- _What to do_:
Look through the records and copy each line that has "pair" in it.

- _Listed entries_:
- - - - -

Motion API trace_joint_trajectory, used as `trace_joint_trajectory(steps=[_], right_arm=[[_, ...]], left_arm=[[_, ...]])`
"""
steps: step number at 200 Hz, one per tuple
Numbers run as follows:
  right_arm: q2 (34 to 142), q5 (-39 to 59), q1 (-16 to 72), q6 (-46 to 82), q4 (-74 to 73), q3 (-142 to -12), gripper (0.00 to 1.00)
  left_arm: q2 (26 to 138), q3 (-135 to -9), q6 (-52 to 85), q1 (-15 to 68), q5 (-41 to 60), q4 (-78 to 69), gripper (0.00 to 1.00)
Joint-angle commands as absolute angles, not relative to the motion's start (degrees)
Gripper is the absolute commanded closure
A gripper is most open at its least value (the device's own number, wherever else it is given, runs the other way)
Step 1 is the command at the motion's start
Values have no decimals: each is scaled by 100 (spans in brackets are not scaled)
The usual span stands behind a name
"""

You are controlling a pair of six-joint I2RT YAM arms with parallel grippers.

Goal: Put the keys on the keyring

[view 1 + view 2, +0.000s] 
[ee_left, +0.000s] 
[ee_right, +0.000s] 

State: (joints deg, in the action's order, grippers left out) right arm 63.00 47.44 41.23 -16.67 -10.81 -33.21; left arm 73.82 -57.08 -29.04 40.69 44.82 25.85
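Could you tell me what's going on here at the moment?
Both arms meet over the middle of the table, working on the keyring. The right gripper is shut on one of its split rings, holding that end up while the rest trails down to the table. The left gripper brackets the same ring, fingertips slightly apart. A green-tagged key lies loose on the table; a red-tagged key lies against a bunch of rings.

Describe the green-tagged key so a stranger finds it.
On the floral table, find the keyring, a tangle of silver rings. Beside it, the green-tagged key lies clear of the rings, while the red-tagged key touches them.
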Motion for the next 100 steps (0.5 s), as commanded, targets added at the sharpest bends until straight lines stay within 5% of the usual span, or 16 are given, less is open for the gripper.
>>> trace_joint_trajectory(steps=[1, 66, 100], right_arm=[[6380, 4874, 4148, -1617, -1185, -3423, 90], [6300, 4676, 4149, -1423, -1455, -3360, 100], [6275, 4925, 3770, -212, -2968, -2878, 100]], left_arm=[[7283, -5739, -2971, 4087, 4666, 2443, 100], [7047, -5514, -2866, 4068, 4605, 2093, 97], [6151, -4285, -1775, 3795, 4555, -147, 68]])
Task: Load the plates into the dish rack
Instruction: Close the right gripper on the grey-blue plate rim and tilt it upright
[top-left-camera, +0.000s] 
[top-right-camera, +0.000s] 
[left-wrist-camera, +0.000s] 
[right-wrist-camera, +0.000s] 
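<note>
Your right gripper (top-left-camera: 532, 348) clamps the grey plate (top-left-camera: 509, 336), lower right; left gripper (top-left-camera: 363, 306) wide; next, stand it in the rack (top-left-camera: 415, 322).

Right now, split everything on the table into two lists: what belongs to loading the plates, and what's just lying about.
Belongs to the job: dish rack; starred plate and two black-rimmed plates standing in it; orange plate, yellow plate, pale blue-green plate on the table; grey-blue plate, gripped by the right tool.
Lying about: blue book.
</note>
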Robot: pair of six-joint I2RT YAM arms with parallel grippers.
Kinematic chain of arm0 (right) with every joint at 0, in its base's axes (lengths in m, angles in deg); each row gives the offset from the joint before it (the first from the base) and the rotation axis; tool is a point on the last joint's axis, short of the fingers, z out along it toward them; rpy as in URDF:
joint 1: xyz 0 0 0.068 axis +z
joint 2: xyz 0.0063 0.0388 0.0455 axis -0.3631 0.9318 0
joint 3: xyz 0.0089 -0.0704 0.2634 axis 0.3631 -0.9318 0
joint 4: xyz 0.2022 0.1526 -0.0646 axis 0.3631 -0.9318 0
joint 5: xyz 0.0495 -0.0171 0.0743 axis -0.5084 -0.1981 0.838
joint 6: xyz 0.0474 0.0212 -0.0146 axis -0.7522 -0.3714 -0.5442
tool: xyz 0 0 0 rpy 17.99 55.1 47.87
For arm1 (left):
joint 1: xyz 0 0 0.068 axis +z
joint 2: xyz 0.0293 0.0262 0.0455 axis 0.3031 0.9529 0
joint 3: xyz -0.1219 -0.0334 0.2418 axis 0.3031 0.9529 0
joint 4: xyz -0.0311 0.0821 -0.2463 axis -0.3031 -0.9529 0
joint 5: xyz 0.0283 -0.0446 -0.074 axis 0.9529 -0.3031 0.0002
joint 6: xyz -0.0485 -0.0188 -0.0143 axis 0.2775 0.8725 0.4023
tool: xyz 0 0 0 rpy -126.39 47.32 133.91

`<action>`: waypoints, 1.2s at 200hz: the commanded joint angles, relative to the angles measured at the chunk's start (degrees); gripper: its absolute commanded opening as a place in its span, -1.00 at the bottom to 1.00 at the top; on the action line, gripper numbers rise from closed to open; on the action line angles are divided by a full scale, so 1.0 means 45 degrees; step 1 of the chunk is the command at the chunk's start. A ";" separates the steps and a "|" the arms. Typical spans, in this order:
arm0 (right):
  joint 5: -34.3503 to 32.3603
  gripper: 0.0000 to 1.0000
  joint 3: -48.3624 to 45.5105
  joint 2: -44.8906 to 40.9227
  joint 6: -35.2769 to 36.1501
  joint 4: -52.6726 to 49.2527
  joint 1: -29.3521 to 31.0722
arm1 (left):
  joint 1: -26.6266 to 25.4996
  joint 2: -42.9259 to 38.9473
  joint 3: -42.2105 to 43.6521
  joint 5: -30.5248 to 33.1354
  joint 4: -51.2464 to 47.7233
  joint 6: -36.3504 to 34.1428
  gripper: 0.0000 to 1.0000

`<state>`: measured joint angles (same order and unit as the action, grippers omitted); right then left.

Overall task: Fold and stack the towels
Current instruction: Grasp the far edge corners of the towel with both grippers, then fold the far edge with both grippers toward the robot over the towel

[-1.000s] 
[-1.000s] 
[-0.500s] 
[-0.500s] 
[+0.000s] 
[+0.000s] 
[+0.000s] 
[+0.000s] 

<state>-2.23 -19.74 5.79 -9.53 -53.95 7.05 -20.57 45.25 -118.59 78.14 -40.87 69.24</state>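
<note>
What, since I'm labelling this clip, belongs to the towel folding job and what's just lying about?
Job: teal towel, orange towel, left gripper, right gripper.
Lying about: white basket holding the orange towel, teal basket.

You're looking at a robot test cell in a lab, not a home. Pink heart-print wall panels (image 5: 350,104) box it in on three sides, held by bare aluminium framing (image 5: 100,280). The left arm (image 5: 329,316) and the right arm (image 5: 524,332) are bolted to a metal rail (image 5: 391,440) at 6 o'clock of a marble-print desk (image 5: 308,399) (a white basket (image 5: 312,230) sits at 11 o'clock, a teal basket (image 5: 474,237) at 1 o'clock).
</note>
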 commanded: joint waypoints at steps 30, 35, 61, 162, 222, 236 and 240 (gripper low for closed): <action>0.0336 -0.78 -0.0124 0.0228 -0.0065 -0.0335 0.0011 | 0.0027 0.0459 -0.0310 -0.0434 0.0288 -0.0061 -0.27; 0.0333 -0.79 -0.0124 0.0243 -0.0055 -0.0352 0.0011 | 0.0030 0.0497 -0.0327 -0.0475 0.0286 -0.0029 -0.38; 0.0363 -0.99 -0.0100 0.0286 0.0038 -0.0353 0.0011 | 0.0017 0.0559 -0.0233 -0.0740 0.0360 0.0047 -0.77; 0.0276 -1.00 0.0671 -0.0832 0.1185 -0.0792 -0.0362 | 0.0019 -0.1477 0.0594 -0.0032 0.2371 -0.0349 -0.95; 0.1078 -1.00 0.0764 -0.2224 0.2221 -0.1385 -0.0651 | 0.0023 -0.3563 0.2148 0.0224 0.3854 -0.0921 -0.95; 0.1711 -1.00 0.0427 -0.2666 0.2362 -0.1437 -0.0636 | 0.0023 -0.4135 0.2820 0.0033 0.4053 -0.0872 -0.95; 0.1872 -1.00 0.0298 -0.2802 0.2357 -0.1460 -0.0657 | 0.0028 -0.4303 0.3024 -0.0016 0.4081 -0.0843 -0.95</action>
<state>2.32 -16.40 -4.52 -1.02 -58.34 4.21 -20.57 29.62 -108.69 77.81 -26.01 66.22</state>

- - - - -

- _Response area_:
You are controlling a pair of six-joint I2RT YAM arms with parallel grippers.
Robot: pair of six-joint I2RT YAM arms with parallel grippers.

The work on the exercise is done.